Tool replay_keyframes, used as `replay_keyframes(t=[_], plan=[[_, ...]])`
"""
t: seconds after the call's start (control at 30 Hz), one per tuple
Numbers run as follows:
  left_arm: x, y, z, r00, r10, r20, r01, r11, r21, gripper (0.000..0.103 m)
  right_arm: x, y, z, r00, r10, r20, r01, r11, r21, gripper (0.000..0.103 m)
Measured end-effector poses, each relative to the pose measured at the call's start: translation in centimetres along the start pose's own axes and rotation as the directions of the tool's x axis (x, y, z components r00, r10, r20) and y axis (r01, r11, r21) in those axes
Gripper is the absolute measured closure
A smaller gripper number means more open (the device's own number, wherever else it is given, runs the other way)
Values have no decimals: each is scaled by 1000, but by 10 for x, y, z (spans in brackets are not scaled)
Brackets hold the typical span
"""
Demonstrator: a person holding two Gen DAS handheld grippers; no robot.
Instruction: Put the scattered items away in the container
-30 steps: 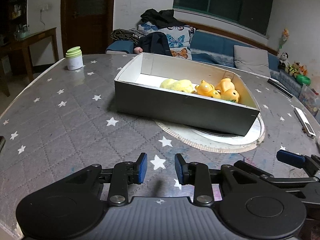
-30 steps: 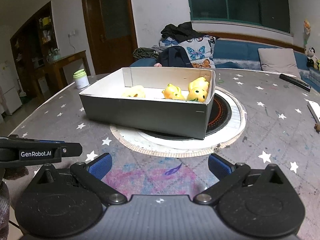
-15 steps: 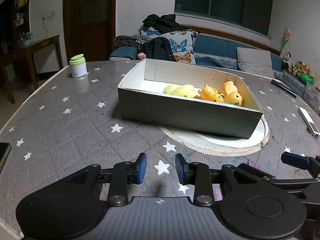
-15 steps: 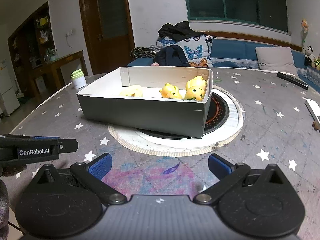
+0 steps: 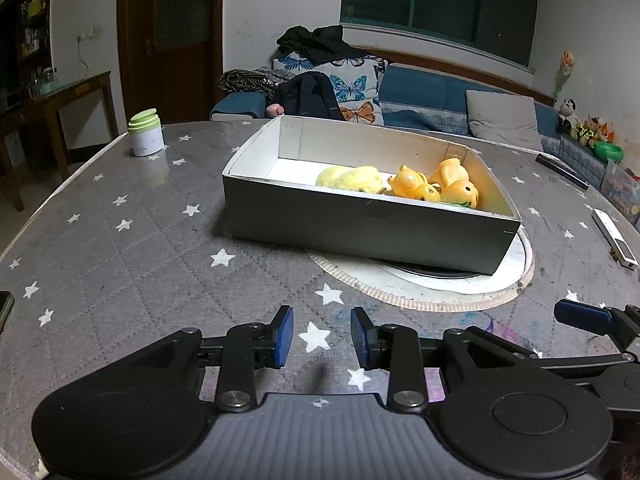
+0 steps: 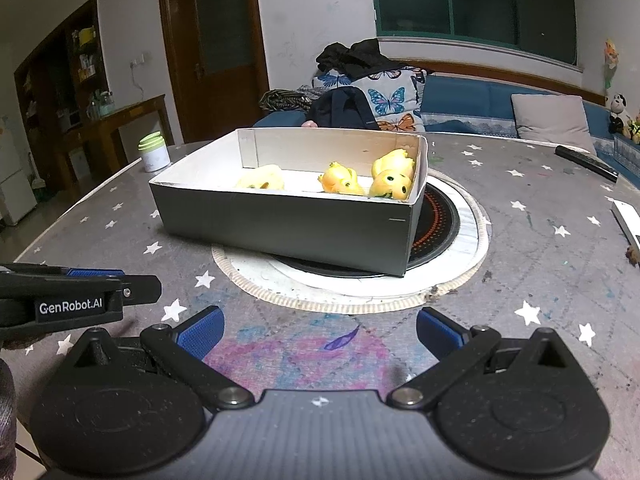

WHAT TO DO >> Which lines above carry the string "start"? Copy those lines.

RESPONSE >>
t: seconds after the call's start (control at 30 Hz), one per tuple
Measured end-effector poses, each relative to the pose measured at the call's start: translation in centimetres along the start pose's own axes and rotation as the directions of the tool's x axis (x, y, z components r00, r10, r20) and y axis (r01, r11, r21) in those axes

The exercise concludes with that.